Activity -
What lines below contain the word "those"? Please pull each one out.

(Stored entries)
════════════════
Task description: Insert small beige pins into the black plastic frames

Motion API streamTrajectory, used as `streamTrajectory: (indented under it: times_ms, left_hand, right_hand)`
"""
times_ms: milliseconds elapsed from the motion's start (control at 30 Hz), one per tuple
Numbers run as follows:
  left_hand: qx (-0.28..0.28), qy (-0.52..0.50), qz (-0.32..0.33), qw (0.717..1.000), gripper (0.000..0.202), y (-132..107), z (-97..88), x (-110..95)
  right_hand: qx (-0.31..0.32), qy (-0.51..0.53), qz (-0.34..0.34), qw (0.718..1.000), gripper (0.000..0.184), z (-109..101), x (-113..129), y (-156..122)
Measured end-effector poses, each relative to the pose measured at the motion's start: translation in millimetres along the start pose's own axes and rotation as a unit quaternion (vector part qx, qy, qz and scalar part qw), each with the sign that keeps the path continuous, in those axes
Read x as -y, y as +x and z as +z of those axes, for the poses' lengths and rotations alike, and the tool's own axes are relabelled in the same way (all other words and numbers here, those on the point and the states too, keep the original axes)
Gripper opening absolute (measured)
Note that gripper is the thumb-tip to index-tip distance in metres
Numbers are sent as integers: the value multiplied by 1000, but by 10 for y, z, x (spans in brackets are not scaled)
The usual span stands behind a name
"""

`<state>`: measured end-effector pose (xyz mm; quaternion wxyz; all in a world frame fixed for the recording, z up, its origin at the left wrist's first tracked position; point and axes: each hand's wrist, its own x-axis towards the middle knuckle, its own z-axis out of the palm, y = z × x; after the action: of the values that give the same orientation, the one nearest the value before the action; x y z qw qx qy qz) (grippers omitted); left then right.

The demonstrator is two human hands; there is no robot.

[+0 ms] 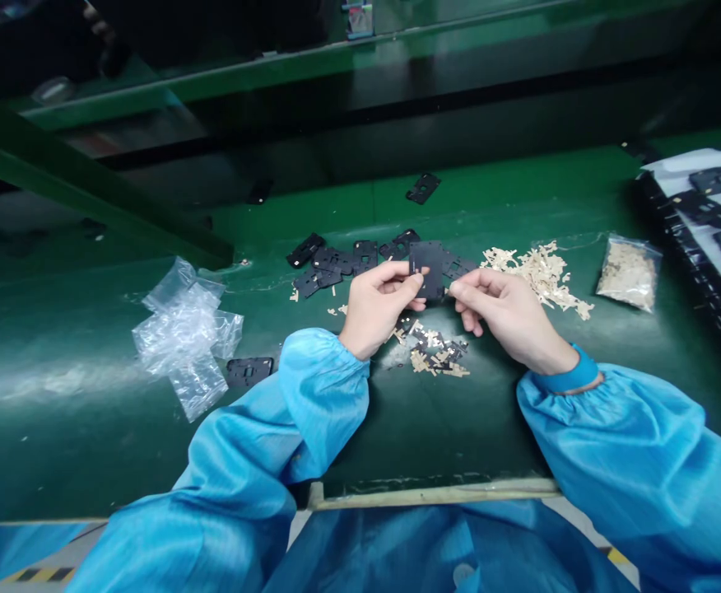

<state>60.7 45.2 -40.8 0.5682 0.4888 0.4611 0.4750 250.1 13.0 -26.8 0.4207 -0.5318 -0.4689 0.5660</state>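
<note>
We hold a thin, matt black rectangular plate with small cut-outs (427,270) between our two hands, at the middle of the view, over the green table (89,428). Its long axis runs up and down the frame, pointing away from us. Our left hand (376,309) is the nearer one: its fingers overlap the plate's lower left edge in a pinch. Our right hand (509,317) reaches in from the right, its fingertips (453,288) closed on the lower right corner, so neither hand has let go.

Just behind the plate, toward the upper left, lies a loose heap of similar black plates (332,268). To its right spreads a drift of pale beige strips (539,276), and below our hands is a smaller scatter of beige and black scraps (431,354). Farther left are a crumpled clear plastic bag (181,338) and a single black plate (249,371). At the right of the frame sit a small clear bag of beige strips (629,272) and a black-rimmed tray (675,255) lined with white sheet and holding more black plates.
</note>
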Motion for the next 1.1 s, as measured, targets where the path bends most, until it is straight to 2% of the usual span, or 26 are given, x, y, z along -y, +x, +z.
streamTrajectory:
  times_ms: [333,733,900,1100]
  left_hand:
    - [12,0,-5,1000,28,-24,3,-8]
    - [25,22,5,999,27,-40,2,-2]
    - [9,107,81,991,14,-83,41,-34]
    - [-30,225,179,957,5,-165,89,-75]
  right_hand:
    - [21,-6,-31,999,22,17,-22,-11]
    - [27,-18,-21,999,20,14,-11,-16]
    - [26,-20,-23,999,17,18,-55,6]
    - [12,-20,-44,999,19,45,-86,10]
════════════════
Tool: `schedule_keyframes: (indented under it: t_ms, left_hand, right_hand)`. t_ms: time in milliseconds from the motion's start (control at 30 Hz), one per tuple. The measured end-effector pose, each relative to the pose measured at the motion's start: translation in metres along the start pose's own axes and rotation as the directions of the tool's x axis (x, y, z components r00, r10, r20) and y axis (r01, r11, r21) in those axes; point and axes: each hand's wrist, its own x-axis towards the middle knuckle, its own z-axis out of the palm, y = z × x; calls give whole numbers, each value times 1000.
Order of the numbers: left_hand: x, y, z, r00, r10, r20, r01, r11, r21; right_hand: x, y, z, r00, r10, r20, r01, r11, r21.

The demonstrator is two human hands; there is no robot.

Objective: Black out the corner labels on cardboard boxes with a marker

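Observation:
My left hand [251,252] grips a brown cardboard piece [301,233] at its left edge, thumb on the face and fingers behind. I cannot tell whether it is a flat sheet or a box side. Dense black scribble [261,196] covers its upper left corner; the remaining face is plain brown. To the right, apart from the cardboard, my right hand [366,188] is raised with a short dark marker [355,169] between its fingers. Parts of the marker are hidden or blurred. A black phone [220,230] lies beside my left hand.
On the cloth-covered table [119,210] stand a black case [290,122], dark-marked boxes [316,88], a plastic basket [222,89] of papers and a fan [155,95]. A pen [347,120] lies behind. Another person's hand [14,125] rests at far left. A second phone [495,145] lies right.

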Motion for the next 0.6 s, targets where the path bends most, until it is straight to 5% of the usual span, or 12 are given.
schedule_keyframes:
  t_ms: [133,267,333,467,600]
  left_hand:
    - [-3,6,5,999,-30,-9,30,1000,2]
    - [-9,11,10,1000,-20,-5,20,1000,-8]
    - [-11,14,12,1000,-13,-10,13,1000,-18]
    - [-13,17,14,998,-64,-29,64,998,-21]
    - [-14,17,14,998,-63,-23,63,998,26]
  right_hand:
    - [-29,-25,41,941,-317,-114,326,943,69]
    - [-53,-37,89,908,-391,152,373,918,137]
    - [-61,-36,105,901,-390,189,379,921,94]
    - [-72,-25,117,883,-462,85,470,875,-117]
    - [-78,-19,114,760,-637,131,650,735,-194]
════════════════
Completed exercise -
Measured end-effector poses, each relative to the pose measured at the motion's start: translation in millimetres along the start pose's own axes and rotation as a unit quaternion (vector part qx, qy, qz and scalar part qw), each with the sign that keeps the path continuous, in those axes
Read x as -y, y as +x and z as +z of those axes, for the poses' lengths and rotations alike, and the tool's own axes are relabelled in the same way (all other words and numbers here, those on the point and the states too, keep the original axes)
Tool: `schedule_keyframes: (indented under it: t_ms, left_hand, right_hand)`. t_ms: time in milliseconds from the motion's start (control at 30 Hz), one per tuple. The measured end-effector pose, each relative to the pose measured at the motion's start: translation in metres along the start pose's own axes and rotation as the directions of the tool's x axis (x, y, z components r00, r10, r20) and y axis (r01, r11, r21) in those axes; point and axes: each hand's wrist, its own x-axis towards the middle knuckle, its own z-axis out of the palm, y = z × x; calls give whole numbers, each value times 1000.

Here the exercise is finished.